◆ **DATA LISTING**:

::::::::::

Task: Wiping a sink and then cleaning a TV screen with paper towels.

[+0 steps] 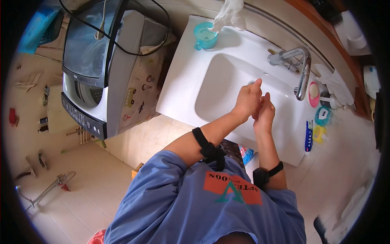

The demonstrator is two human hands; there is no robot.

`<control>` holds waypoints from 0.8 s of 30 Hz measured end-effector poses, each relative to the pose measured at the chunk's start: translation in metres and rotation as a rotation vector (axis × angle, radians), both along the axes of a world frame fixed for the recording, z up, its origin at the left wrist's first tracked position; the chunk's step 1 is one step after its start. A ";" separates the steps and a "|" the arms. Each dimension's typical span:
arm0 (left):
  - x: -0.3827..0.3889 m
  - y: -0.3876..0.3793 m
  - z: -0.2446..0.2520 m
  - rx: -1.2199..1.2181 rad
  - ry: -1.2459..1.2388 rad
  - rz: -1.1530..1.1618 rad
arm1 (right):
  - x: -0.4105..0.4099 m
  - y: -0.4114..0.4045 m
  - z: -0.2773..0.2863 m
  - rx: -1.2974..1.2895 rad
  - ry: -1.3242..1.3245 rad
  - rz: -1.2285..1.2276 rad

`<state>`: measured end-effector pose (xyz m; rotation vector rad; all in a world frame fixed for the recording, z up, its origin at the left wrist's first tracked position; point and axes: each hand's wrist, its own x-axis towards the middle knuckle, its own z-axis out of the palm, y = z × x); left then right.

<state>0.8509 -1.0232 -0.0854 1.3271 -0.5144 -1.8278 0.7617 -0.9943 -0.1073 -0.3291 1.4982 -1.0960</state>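
Note:
My left hand (248, 100) and my right hand (264, 115) are close together over the front part of the white washbasin (213, 88) and seem to touch. The left thumb points up towards the back. No object shows between them; the palms and several fingers are hidden. Both wrists look wet. Behind and to the right of the hands, a chrome faucet (303, 73) curves over the counter, and no running water can be made out. On the right, a pink soap dish (313, 102) holds a pale bar of soap (313, 91).
A turquoise cup (206, 36) stands at the back left beside a hanging white cloth (229, 15). A toothpaste tube (308, 135), a yellow bottle (319, 134) and a blue container (323, 116) line the right side. A washing machine (118, 79) is on the left, with a black cable above.

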 end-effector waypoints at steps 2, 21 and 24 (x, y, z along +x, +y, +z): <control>0.001 0.002 -0.006 -0.180 -0.115 -0.036 | -0.005 0.002 -0.011 -0.015 -0.051 -0.005; 0.053 0.017 -0.018 -0.804 -0.564 -0.210 | -0.029 -0.012 0.005 -0.177 -0.500 -0.060; 0.095 0.020 -0.039 -0.685 -0.646 -0.196 | -0.036 -0.015 0.008 -0.185 -0.466 0.018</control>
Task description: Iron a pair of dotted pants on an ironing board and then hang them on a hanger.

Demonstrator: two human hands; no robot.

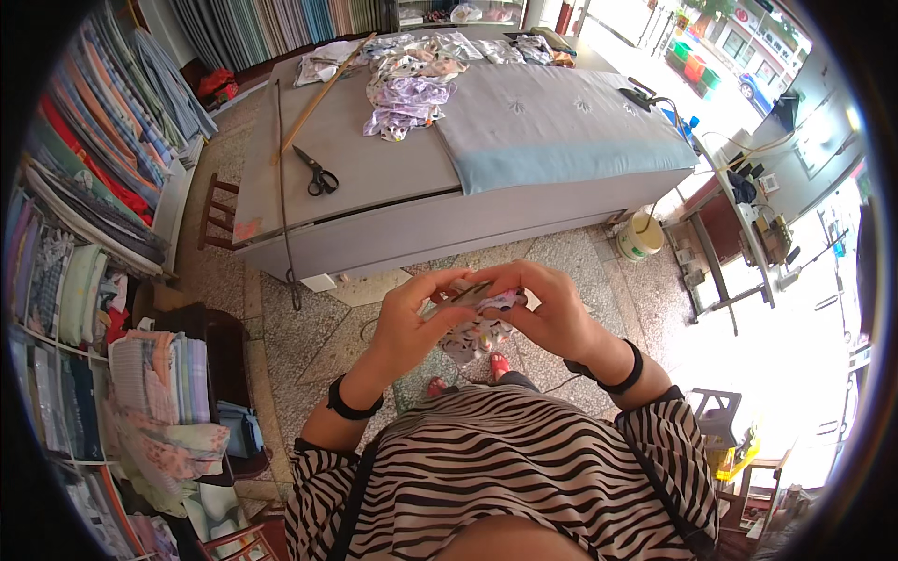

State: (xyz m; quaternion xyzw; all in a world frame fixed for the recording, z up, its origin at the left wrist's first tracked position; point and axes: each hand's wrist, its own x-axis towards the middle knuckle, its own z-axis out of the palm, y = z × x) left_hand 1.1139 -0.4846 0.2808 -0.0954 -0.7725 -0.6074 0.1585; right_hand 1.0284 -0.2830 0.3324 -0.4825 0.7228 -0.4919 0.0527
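Observation:
Both hands are raised in front of my body, above the floor between me and the table. My left hand [428, 308] and my right hand [540, 301] pinch a small piece of gathered, patterned fabric [477, 340] between thumbs and fingers. Its lower part hangs in ruffles below them. A thin, light strip lies between the fingertips; what it is cannot be told. On the table lie black-handled scissors [321, 179], a long wooden ruler [319, 102] and a heap of printed fabric [410, 91]. Black bands circle both wrists.
The big grey table [351, 224] stands ahead, its ironing cloth [561, 126] bearing an iron [637, 97]. A dark rod [282, 175] hangs over the front edge. Fabric shelves line the left; a white bucket [640, 237] and a sewing machine [772, 235] stand right. A plastic stool [715, 414] is beside me.

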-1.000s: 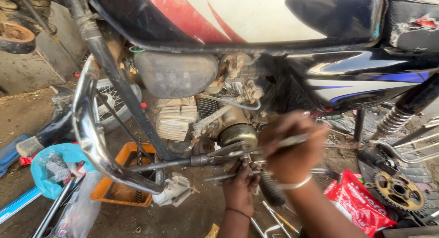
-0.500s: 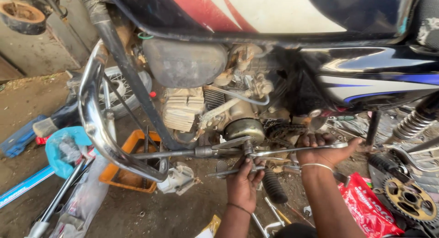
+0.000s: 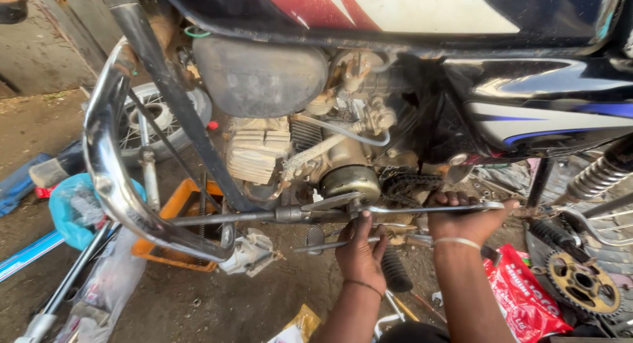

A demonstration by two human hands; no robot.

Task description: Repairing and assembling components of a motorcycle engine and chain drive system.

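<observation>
A motorcycle engine (image 3: 330, 158) fills the middle of the view, with the tank above it. A long silver spanner (image 3: 409, 209) lies nearly level under the engine, its head on a fitting by the footrest bar (image 3: 264, 216). My left hand (image 3: 361, 250) grips around the spanner's head end from below. My right hand (image 3: 469, 221) is closed over the far end of the spanner's handle, next to the drive chain (image 3: 412, 183).
A chrome crash guard (image 3: 109, 165) curves down at the left. Behind it lie an orange tray (image 3: 173, 208), a blue plastic bag (image 3: 71, 208) and a wheel hub (image 3: 158, 112). At the right lie a red packet (image 3: 521, 297), a sprocket (image 3: 583, 283) and a shock spring (image 3: 600, 175).
My right hand has slid right along the spanner's handle to its end, and the handle has dropped to nearly level. My left hand stayed at the head.
</observation>
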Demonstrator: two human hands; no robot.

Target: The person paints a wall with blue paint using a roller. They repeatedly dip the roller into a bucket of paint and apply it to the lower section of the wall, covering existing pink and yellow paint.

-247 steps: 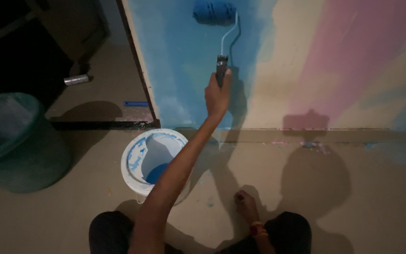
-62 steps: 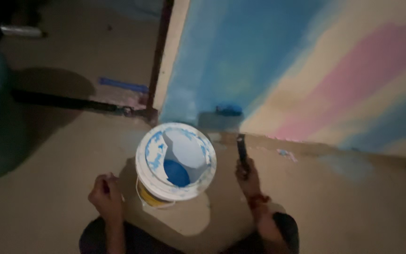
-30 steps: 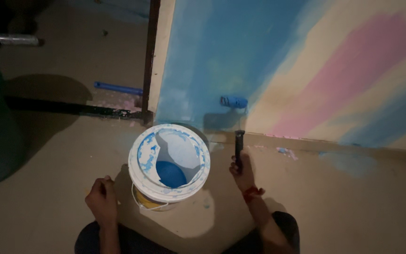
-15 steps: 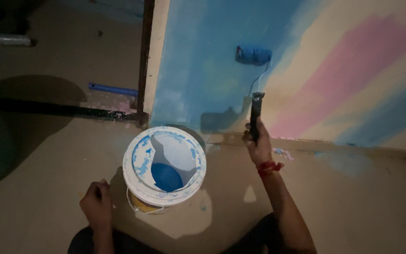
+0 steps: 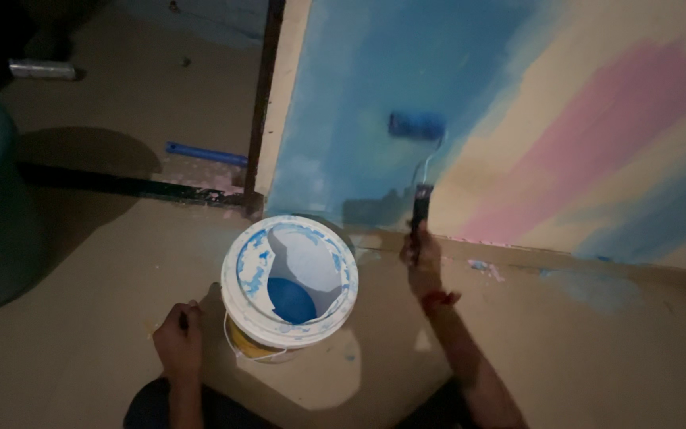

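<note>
**Rolling blue onto the wall**

Pressing a paint roller (image 5: pixel 417 125), blurred, against the blue patch of the wall (image 5: pixel 597 119), black handle clenched in the right hand (image 5: pixel 422 253). Resting on the floor (image 5: pixel 581 349) beside the white paint bucket (image 5: pixel 240 274), left hand (image 5: pixel 176 342), fingers curled; grip unclear.
</note>
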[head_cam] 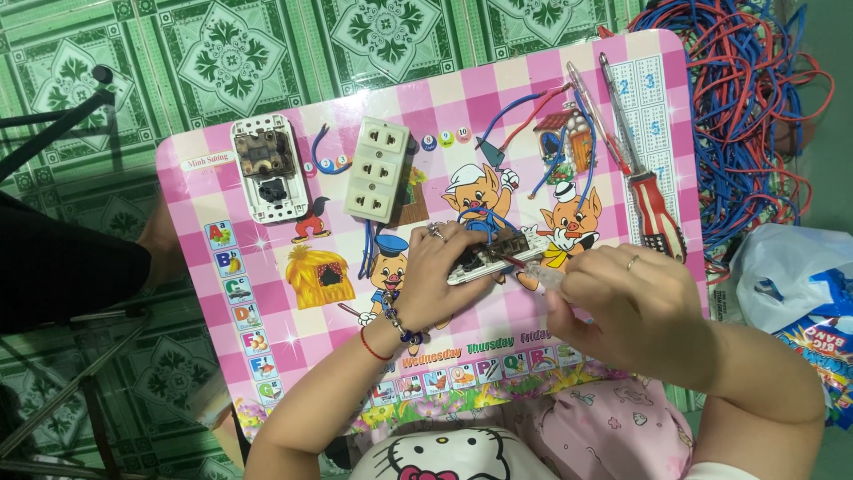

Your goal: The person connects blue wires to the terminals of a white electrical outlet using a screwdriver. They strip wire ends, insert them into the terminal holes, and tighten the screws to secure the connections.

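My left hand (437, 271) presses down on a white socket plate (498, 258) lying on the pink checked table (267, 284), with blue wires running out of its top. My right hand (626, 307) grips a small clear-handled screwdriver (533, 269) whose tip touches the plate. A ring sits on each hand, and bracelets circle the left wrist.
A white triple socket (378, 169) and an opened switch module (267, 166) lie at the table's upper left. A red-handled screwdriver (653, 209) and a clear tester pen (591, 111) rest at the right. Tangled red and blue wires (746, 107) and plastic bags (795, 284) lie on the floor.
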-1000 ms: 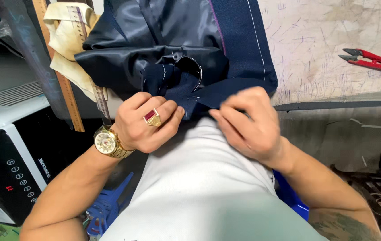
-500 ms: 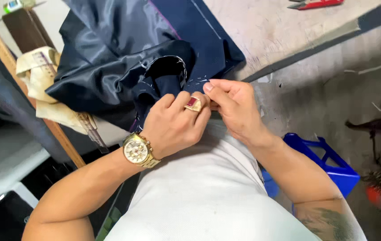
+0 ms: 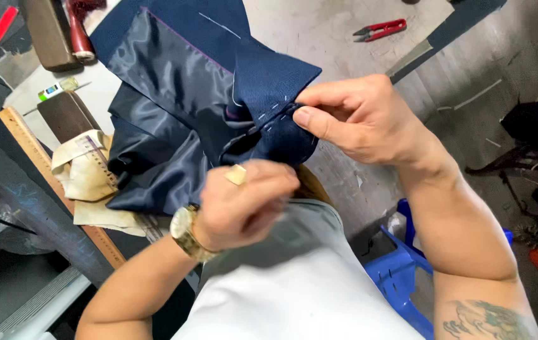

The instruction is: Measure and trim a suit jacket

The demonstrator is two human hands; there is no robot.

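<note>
Wooden ruler (image 3: pixel 61 189): long, lies along the desk (image 3: pixel 319 38) edge at 9 o'clock, running diagonally toward 7 o'clock.

Cream cloth pad (image 3: pixel 86 170): just beside the ruler, partly under the garment.

Brown block (image 3: pixel 51 31): at 11 o'clock on the desk, a dark red handle (image 3: pixel 80 34) just beside it.

Navy jacket (image 3: pixel 181 94): spread over the desk from 12 o'clock down to centre; shiny dark lining faces up on the left, matte wool on the right. White basting stitches show along a folded edge at centre, lifted off the desk between both hands.

Left hand (image 3: pixel 243 201): at 6 o'clock of the fold, fingers curled together on the lower edge of the navy cloth; gold wristwatch (image 3: pixel 187 233) on the wrist, a ring on one finger.

Right hand (image 3: pixel 357 119): at 2 o'clock of the fold, thumb and forefinger pinched shut on the stitched edge of the jacket.

Red thread snips (image 3: pixel 379 29): at 1 o'clock, lying on the bare desk, well apart from both hands.

Blue plastic stool (image 3: pixel 401 277): at 5 o'clock, on the floor beside the person.
</note>
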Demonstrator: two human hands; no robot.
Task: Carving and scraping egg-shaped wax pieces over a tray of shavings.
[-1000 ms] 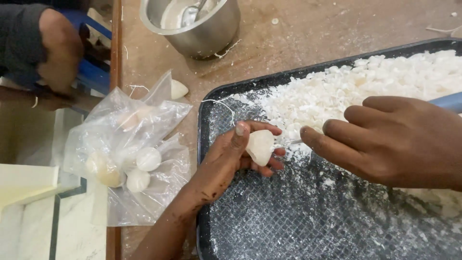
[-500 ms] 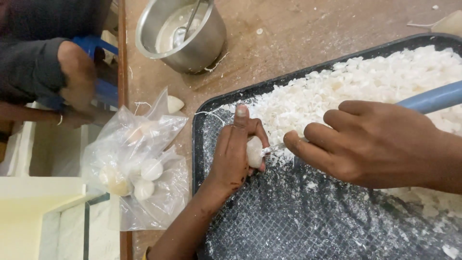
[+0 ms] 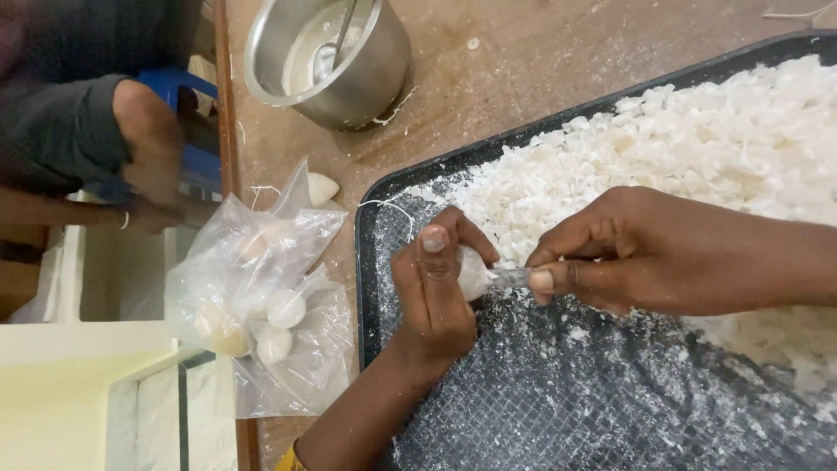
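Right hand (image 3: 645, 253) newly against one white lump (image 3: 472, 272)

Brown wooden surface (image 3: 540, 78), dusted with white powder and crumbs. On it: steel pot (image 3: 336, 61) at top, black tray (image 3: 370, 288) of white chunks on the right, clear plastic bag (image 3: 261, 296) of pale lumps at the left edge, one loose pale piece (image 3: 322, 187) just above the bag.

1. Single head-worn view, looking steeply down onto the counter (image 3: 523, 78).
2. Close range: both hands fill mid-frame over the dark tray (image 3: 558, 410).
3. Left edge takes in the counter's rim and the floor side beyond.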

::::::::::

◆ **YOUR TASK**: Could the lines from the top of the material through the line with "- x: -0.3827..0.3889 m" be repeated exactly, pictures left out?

◆ **SOLUTION TO THIS PROBLEM**:
Task: Wiping a sink and then cleaning a TV screen with paper towels.

[+0 steps] 

The demonstrator is two human hands; there is no robot.

`<control>` holds waypoints from 0.8 s of 30 Hz measured end-effector poses, each relative to the pose measured at the chunk's start: translation in metres and rotation as a rotation vector (axis × angle, radians), both along the axes of a world frame fixed for the recording, z up, its origin at the left wrist's first tracked position; the chunk's step 1 is one step after its start. A ";" separates the steps and a "|" the arms. Each dimension's typical span:
arm0 (left):
  - x: -0.3827..0.3889 m

The exercise has now been completed.